▸ **PROBLEM REQUIREMENTS**
Line by line, copy out the entries exactly and leave the pictures behind.

------ GIVEN DATA

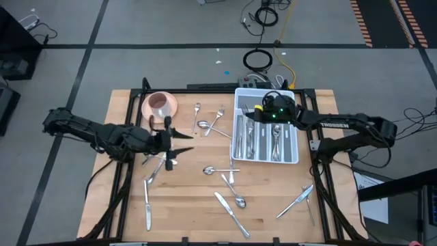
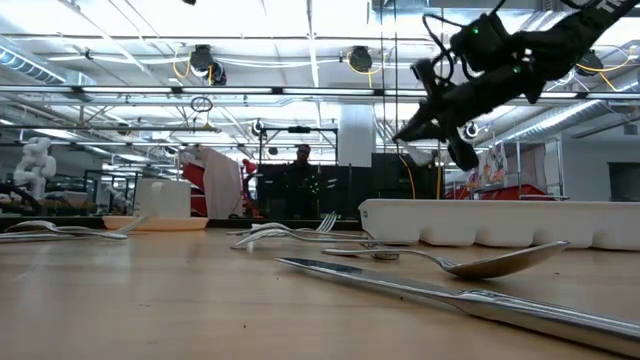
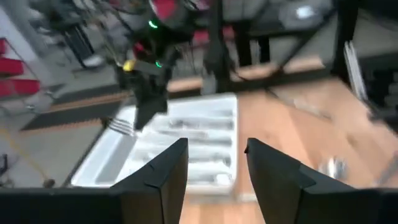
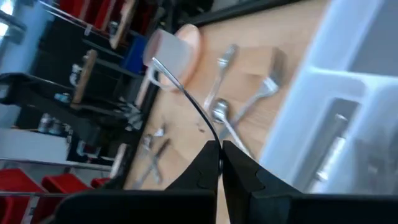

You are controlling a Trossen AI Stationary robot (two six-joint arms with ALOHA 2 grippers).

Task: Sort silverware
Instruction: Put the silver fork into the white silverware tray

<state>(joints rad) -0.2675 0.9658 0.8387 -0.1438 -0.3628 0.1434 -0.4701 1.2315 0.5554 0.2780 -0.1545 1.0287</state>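
Note:
The silverware lies scattered on the wooden table: forks and spoons near the pink bowl, a spoon, and knives toward the near edge. More pieces lie in the white tray. My right gripper hangs over the tray's far left part, shut on a fork whose tines stick out toward the table's left. My left gripper, raised over the table's left half, points toward the tray; it stands open with nothing between its fingers. My right gripper pinches the fork's handle between its two fingers, at the end away from the tines. The fingers slant down toward the table's left, roughly in line with the fork. The fork juts out past the fingertips, lifted clear of tray and table.
A knife and a fork lie near the table's right edge, another knife and a fork on the left below my left gripper. In the low view a knife and a spoon lie close to the camera.

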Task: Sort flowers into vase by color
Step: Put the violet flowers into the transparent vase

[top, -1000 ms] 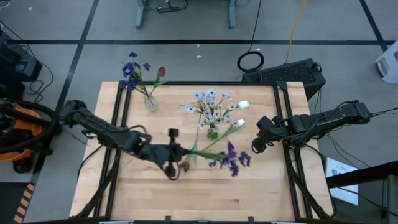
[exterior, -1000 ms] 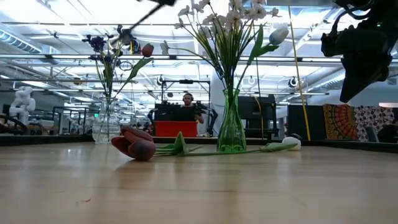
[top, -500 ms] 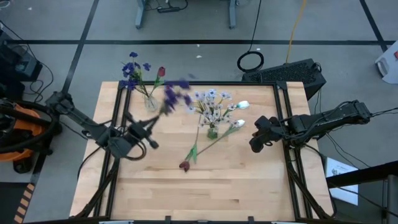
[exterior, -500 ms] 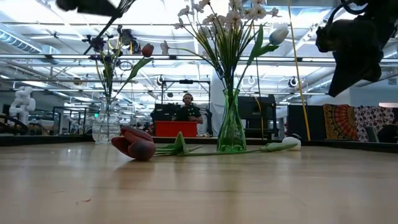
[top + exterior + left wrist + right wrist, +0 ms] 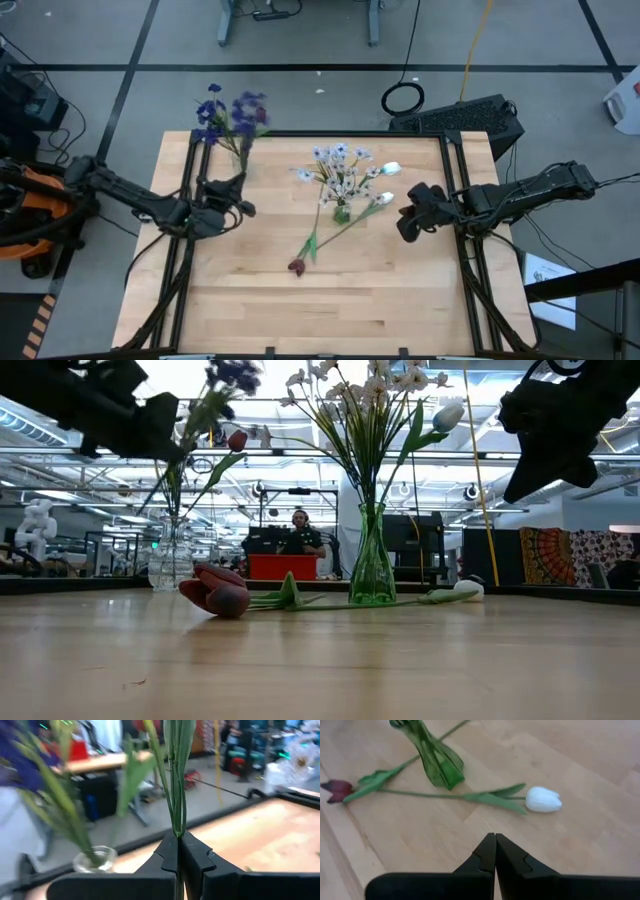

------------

▸ **OUTPUT FOR THIS TASK**
You are controlling a Trossen AI Stationary robot (two six-joint arms with ALOHA 2 grippers).

Task: Sort silverware
Instruction: Put the silver fork into the white silverware tray

<state>(joints rad) -0.2675 0.9658 0.8387 -0.1438 -0.3628 0.1434 -0.4701 1.2315 0.5554 0.2780 -0.1545 1.0287</state>
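Note:
The silverware lies scattered on the wooden table: forks and spoons near the pink bowl, a spoon, and knives toward the near edge. More pieces lie in the white tray. My right gripper hangs over the tray's far left part, shut on a fork whose tines stick out toward the table's left. My left gripper, raised over the table's left half, points toward the tray; it stands open with nothing between its fingers. My right gripper pinches the fork's handle between its two fingers, at the end away from the tines. The fingers slant down toward the table's left, roughly in line with the fork. The fork juts out past the fingertips, lifted clear of tray and table.
A knife and a fork lie near the table's right edge, another knife and a fork on the left below my left gripper. In the low view a knife and a spoon lie close to the camera.
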
Task: Sort flowers into vase by color
Step: Put the violet flowers into the transparent vase

[top, -1000 ms] 
[exterior, -1000 ms] 
[top, -500 ms] 
[exterior, -500 ms] 
[top + exterior + left wrist + right wrist, +0 ms] 

The output shown is complete.